@EnvironmentObject & the Environment
Passing a shared model through every view gets tedious fast. SwiftUI's environment lets you inject an object once near the top and read it anywhere below with @EnvironmentObject . You'll also meet @Environment for built-in values like dark mode and the dismiss action.
Learn @EnvironmentObject & the Environment in our free Swift course — a beginner-friendly interactive lesson with worked examples, a practice exercise and a…
Part of the free Swift course at LearnCodingFast — hands-on lessons with examples you run in your browser, plus practice exercises and a quick quiz.
Building iOS Apps with SwiftUI • Intermediate
What You'll Learn in This Lesson
1️⃣ Injecting with .environmentObject(_)
Create your shared model (an ObservableObject ) and own it with @StateObject . Then attach .environmentObject(_) to an ancestor view. Everything below it can now reach that instance.
2️⃣ Reading with @EnvironmentObject
A descendant declares @EnvironmentObject var session: Session and SwiftUI supplies the injected instance — even if many views sit between them. Intermediate views never have to forward it.
3️⃣ @Environment — Built-In Values
@Environment(\\.key) reads built-in keyed values rather than your own objects: the current colorScheme (light/dark), the locale , the dismiss action, and more.
Your turn. Fill in the blanks to inject an object and read it in a descendant.
Create a Theme: ObservableObject with a @Published var isDark = false . Inject it at the root, then build two unrelated child views several levels deep: one with a toggle button that flips isDark , and another that displays the current theme. Confirm both react without passing the object through any intermediate view.
Practice quiz
What problem does @EnvironmentObject solve?
- Storing data on disk
- Passing a shared object deep down without threading it through every view
- Drawing animations
- Networking
Answer: Passing a shared object deep down without threading it through every view. @EnvironmentObject injects a shared model into the environment so deep descendants read it directly.

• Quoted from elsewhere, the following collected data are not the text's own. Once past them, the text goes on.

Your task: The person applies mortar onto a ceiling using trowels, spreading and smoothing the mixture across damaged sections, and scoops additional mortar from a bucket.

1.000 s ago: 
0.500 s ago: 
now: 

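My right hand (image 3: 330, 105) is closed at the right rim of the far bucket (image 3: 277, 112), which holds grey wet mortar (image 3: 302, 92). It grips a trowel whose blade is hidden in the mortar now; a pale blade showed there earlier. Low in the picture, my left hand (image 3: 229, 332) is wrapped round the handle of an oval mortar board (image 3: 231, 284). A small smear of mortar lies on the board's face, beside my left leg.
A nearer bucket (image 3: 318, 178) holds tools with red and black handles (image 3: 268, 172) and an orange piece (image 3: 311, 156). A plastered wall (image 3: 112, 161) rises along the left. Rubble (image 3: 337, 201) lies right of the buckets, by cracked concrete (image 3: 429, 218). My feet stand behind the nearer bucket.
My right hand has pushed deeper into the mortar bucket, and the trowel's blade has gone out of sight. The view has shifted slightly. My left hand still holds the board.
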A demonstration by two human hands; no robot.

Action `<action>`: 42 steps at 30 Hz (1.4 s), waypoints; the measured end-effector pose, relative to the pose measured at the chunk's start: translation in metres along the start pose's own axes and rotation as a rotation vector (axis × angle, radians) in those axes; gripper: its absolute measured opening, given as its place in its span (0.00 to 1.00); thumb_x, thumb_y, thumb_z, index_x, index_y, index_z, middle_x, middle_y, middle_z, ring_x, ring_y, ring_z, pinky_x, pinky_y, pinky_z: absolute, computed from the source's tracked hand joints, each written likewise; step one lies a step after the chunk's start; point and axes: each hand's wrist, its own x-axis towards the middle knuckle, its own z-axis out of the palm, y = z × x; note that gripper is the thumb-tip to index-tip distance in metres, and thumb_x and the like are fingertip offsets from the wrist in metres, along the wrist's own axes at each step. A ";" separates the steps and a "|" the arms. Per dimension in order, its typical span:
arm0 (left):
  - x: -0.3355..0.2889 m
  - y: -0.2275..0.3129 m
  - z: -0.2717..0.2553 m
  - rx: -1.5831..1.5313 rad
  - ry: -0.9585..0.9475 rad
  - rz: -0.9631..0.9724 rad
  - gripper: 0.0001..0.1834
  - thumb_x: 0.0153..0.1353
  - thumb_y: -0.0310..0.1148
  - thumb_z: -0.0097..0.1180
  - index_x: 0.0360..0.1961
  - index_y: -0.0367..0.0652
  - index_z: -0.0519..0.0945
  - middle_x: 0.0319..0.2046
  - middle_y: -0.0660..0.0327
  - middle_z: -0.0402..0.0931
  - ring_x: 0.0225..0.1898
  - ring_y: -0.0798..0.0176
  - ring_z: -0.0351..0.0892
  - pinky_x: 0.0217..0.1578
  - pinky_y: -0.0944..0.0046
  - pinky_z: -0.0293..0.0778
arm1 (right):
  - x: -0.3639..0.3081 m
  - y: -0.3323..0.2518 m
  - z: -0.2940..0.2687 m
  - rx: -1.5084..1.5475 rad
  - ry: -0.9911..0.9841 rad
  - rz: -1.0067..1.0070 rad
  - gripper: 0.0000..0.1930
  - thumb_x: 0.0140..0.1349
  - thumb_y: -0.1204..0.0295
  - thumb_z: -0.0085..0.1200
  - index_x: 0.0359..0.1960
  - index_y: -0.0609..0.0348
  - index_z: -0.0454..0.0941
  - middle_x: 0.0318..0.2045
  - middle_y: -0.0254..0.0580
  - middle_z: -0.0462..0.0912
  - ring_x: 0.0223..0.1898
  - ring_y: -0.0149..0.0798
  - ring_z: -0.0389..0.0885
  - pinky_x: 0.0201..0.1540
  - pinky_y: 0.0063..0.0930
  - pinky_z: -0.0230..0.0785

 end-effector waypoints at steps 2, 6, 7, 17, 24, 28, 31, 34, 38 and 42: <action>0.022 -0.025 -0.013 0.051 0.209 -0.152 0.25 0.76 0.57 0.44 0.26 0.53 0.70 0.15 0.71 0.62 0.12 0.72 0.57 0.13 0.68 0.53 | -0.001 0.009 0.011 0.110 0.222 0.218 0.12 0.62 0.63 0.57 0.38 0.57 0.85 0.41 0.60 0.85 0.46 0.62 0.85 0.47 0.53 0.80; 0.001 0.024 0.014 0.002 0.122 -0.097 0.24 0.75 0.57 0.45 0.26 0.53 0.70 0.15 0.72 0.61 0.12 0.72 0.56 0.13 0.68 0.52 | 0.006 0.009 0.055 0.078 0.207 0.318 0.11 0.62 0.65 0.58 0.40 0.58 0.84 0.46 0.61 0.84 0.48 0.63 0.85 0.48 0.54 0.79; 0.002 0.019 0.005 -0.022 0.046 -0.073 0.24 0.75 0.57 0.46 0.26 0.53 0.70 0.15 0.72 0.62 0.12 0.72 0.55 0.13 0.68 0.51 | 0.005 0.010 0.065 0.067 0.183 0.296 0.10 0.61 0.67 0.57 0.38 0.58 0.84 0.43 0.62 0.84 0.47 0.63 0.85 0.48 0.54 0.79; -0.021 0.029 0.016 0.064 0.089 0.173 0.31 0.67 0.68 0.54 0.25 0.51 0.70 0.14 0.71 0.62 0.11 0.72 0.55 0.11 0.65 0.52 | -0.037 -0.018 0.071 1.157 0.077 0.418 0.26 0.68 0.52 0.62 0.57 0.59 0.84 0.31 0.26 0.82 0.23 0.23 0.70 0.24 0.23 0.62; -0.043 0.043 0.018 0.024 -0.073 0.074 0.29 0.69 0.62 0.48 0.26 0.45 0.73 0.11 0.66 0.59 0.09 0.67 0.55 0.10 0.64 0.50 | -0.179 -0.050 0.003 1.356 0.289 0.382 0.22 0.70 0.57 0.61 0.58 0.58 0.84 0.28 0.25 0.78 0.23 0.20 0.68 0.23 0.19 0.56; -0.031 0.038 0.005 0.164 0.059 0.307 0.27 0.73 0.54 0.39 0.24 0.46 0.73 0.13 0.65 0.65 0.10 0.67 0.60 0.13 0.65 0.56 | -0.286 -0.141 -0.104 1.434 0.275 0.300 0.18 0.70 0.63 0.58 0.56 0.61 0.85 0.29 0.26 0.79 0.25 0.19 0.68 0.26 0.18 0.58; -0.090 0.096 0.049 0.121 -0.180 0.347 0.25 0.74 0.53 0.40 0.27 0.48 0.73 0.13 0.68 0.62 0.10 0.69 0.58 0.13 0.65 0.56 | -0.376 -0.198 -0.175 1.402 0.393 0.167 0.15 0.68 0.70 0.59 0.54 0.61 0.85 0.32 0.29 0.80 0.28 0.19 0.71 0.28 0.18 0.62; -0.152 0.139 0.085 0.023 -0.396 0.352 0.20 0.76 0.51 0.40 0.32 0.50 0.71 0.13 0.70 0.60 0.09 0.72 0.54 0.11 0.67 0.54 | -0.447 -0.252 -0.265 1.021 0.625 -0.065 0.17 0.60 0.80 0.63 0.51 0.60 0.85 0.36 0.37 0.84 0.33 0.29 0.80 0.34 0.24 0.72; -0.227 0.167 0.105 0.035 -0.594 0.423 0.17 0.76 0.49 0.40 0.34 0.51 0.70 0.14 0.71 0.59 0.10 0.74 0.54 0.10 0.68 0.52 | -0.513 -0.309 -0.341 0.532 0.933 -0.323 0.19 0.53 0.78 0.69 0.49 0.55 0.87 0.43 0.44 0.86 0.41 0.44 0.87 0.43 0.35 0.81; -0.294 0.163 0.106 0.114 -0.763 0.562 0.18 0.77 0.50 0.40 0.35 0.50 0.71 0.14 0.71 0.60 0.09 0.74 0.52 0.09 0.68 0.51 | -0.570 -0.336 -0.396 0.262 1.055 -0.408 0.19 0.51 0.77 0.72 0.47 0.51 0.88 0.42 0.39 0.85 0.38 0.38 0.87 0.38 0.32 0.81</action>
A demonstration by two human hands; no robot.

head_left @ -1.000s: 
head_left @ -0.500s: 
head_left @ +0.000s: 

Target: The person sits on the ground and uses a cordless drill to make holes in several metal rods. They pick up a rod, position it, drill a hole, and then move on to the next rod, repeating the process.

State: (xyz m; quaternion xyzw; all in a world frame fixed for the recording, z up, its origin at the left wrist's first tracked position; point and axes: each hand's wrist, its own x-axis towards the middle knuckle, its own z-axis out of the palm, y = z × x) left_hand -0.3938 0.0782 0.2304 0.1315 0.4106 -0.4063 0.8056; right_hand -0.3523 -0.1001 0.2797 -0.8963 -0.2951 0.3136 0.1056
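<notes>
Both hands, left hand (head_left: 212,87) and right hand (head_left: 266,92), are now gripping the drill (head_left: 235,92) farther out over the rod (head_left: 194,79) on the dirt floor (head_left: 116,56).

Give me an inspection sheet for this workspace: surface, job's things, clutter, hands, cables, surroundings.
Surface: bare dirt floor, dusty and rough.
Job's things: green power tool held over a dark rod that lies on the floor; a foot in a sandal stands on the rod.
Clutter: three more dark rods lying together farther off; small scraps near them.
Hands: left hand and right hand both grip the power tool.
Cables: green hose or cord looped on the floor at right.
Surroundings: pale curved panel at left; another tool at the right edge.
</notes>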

How do you inject an object into the environment?
- With the .environmentObject(_) modifier on a parent view
- By writing @State
- With a global variable
- It is automatic for all objects
Answer: With the .environmentObject(_) modifier on a parent view. Call .environmentObject(myObject) on an ancestor view to place it in the environment for descendants.
How does a descendant view read an injected object?
- @State var model
- @Binding var model
- @EnvironmentObject var model: MyModel
- import model
Answer: @EnvironmentObject var model: MyModel. Declare @EnvironmentObject var model: MyModel and SwiftUI supplies the injected instance.
What must the injected type conform to (pre-iOS 17)?
- View
- ObservableObject
- Codable
- Hashable
Answer: ObservableObject. An @EnvironmentObject is an ObservableObject, so its @Published changes refresh observing views.
What happens if you read an @EnvironmentObject that was never injected?
- It returns nil
- The app crashes at runtime
- It returns a default
- It compiles to an empty view
Answer: The app crashes at runtime. Forgetting to inject the object crashes at runtime because there is nothing to supply.
What does @Environment(\.colorScheme) read?
- A custom model
- A built-in environment value (light or dark mode)
- The view's frame
- User defaults
Answer: A built-in environment value (light or dark mode). @Environment reads built-in environment values like colorScheme, locale, or dismiss.
What is the difference between @EnvironmentObject and @Environment?
- They are identical
- @EnvironmentObject reads an injected ObservableObject; @Environment reads keyed environment values
- @Environment is for networking
- @EnvironmentObject is deprecated
Answer: @EnvironmentObject reads an injected ObservableObject; @Environment reads keyed environment values. @EnvironmentObject pulls a shared object; @Environment(\.key) reads a specific keyed value.
Which value would you read with @Environment(\.dismiss)?
- A color
- An action to close the current screen
- The device name
- A binding to text
Answer: An action to close the current screen. @Environment(\.dismiss) gives a dismiss action you call to close a presented view.
Why is @EnvironmentObject convenient for app-wide state?
- It is faster than a database
- Any descendant can read it without manual passing through intermediaries
- It encrypts data
- It avoids using classes
Answer: Any descendant can read it without manual passing through intermediaries. It removes the need to pass the object through every intermediate view's initializer.
Where do you typically inject app-wide objects?
- In a leaf view
- Inside a Button
- In a Text view
- Near the root, e.g. on the top-level view in the App
Answer: Near the root, e.g. on the top-level view in the App. Inject near the root so the whole view tree below it can access the shared object.